▸ What you have to do
Your answer should hold only the line containing "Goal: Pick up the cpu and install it" and each line that follows it in the listing, copied exactly.

··· Given data

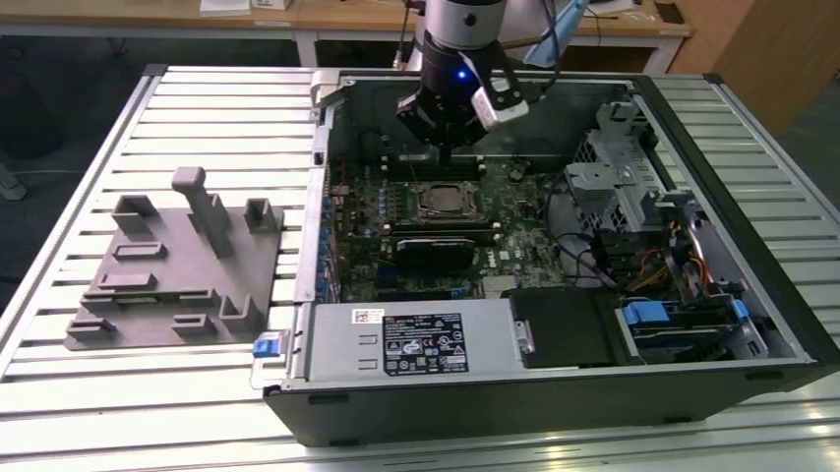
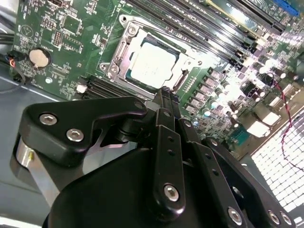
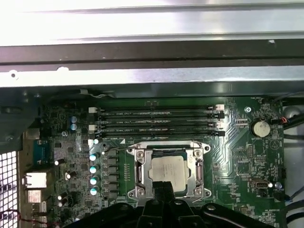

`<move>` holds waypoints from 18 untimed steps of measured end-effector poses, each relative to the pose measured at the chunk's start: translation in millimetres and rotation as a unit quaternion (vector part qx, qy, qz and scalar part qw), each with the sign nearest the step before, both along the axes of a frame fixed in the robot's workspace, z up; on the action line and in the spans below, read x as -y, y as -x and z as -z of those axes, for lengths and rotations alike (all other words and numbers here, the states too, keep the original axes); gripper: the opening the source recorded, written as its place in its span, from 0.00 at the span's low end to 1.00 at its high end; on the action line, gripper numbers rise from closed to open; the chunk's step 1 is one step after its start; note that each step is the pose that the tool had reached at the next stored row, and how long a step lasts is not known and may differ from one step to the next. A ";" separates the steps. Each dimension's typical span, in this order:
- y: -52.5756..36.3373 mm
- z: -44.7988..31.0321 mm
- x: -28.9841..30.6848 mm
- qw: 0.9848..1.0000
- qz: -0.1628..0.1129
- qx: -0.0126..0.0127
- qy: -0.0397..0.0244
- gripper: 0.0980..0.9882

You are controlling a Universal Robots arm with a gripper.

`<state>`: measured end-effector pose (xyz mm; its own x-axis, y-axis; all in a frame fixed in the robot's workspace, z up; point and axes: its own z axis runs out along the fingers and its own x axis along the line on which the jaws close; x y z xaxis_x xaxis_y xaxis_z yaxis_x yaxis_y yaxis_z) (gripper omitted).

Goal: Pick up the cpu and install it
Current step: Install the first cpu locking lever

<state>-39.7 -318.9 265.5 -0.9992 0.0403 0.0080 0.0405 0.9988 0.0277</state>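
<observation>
Flat silvery square cpu (image 3: 167,173) sits in its metal-framed socket (image 3: 136,172).

No wording is coming through clearly enough to read anywhere. A white label (image 1: 423,341) is sitting on the silver box (image 1: 407,339) at about 6 o'clock in the exterior view, carrying dark blocks and lines of print too small to make out. In the first wrist view, faint white markings are running along the memory slots (image 3: 159,121), equally illegible.
</observation>
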 end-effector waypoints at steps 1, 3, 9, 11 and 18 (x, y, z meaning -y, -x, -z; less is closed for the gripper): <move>0.0 0.1 0.0 1.000 -0.005 0.000 0.000 0.01; 0.0 0.3 0.0 1.000 -0.015 0.000 0.000 0.01; 0.4 1.0 0.0 0.999 -0.046 0.001 0.000 0.01; 2.3 1.3 0.0 0.999 -0.046 0.002 0.000 0.01; 12.5 2.2 0.0 0.999 -0.046 0.002 -0.001 0.01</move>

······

▸ Task response
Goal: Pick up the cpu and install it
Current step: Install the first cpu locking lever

<state>-39.7 -318.9 265.5 -0.9992 0.0403 0.0080 0.0405 0.9988 0.0277</state>
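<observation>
Flat silvery square cpu (image 3: 167,173) sits in its metal-framed socket (image 3: 136,172).

No wording is coming through clearly enough to read anywhere. A white label (image 1: 423,341) is sitting on the silver box (image 1: 407,339) at about 6 o'clock in the exterior view, carrying dark blocks and lines of print too small to make out. In the first wrist view, faint white markings are running along the memory slots (image 3: 159,121), equally illegible.
</observation>
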 end-effector waypoints at steps 1, 3, 9, 11 and 18 (x, y, z meaning -y, -x, -z; less is closed for the gripper): <move>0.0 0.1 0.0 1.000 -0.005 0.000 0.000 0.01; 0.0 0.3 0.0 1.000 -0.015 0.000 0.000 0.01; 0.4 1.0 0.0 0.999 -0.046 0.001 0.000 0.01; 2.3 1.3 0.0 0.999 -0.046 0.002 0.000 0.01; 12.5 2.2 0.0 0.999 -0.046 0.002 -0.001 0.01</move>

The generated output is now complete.